Quick Ketchup Chickpea Curry

Preheat oven to 200C/400F

Peel and dice a small sweet potato

Coarsely chop a red onion

Coarsely chop a red pepper

Spray with oil, grind on some pepper, sprinkle on up to 1 tsp of red pepper flakes.

Roast for 30 minutes, stirring half way.


Meanwhile start cooking some sort of grain like rice or quinoa.
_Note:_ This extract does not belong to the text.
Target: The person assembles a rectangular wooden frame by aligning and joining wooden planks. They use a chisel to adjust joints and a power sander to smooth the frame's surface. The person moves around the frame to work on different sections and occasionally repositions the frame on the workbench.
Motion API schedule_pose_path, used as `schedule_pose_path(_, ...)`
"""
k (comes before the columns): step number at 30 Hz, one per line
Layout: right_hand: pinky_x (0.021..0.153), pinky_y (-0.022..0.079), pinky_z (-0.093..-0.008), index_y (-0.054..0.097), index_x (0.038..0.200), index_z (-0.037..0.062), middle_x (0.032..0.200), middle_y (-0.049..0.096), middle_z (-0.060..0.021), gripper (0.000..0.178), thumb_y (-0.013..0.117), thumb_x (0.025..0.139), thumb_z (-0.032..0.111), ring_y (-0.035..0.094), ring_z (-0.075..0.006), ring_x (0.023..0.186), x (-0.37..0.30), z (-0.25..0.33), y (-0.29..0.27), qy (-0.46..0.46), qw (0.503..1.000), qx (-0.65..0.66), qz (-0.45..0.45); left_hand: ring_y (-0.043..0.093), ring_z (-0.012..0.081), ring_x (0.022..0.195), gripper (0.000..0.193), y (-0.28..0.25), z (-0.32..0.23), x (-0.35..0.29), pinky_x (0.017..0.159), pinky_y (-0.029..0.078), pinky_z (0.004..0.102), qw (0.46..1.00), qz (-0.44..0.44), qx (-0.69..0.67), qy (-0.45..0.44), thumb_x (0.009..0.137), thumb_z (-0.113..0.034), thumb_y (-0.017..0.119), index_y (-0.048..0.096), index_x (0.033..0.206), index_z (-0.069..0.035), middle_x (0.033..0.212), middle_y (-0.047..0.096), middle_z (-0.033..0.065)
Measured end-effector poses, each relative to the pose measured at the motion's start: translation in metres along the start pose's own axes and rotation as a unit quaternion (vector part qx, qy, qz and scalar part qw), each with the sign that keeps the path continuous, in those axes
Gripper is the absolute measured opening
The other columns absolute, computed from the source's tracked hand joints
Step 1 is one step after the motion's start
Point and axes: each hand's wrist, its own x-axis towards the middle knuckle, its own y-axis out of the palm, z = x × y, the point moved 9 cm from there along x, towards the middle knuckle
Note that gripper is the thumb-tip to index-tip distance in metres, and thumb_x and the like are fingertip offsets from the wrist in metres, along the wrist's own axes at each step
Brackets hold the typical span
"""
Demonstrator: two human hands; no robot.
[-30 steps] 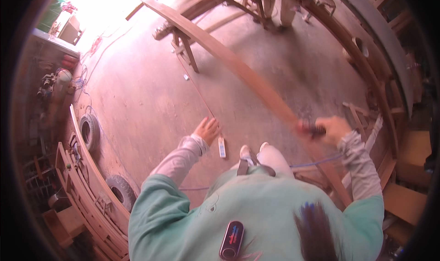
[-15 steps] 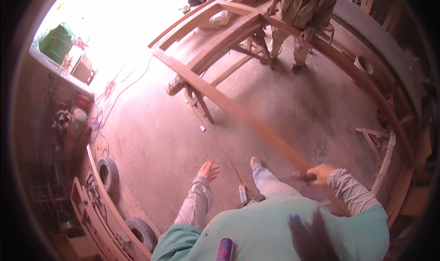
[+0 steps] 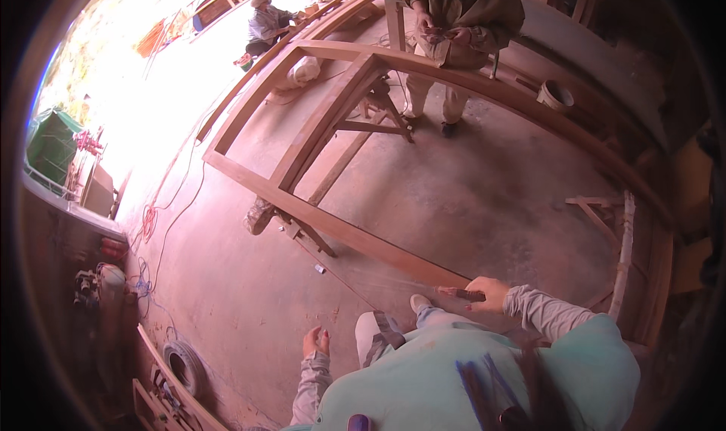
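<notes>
My right hand (image 3: 488,293) is closed around a small reddish-brown piece (image 3: 457,291), its exact kind unclear. It is at the near rail of a large wooden frame (image 3: 355,236), and the piece appears to be against the wood or just beside it. This frame is brown, with a curved far rail and a crossbar, and rests on wooden trestles (image 3: 376,126). My left hand (image 3: 316,342) hangs low over the floor, fingers apart, holding nothing.
Beyond the frame stands a co-worker (image 3: 461,23), both hands together at waist height. Another person (image 3: 266,24) sits farther back. A white bucket (image 3: 556,96) is at the right. Cables (image 3: 151,218) and a tire (image 3: 184,367) lie at the left; a wooden stand (image 3: 626,249) is at the right.
My view has shifted, so the frame appears lower and farther left. My right hand has moved left along the near rail. The co-worker's hands have come together off the frame.
</notes>
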Motion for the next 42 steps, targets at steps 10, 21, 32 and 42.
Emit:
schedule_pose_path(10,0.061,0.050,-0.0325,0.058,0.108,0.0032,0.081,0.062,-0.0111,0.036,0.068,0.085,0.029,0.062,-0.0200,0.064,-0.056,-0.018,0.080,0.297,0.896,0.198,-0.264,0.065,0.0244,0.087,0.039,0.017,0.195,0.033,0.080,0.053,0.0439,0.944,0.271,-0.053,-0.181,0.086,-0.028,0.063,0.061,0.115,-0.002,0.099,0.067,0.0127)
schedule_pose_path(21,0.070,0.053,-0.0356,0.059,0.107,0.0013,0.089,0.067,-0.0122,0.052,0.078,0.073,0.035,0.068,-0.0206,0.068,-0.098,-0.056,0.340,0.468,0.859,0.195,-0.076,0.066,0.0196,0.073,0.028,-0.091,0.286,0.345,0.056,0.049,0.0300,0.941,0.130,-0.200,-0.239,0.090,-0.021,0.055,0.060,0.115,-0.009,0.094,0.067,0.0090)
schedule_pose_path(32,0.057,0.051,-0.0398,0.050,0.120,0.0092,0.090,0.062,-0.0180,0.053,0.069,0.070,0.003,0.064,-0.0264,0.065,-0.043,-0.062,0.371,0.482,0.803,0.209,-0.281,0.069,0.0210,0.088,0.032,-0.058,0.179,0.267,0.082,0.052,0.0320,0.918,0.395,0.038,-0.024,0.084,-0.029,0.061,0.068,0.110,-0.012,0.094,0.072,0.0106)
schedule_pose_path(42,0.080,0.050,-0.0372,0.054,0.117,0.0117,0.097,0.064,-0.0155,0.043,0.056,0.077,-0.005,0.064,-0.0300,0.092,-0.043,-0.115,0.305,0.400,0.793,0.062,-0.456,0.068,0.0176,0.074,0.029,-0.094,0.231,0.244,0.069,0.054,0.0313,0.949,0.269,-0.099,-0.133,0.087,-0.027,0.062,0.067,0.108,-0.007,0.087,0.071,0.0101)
After you stir the roasted veg heat a pot on the stove top with a smidge of oil and add:


Thumb sized piece of gingerroot, finely chopped or grated

1-2 cloves garlic, finely chopped or grated

Cook for 1 minutes then add:

1 tin chickpeas, drained and rinsed (or 1 ½ cups if you cook from scratch)

2 tsp curry paste or curry powder

5 TB ketchup

Enough water to make a thick sauce--about ¼ cup

Then add salt and pepper to taste


When the veg are roasted stir them in and add a squeeze from a quarter of a lemon. The lemon bit is optional. The original recipe said the juice from half a lemon but I thought it made it too sour--ketchup is quite vinegary.


It was indeed quick and easy. Hugh Fearnley-Whittingstall also says you can make it more like a chilli by subbing kidney beans for the chickpeas and adding 2 tsp smoked paprika instead of the curry paste. We’ll try that some other time and see.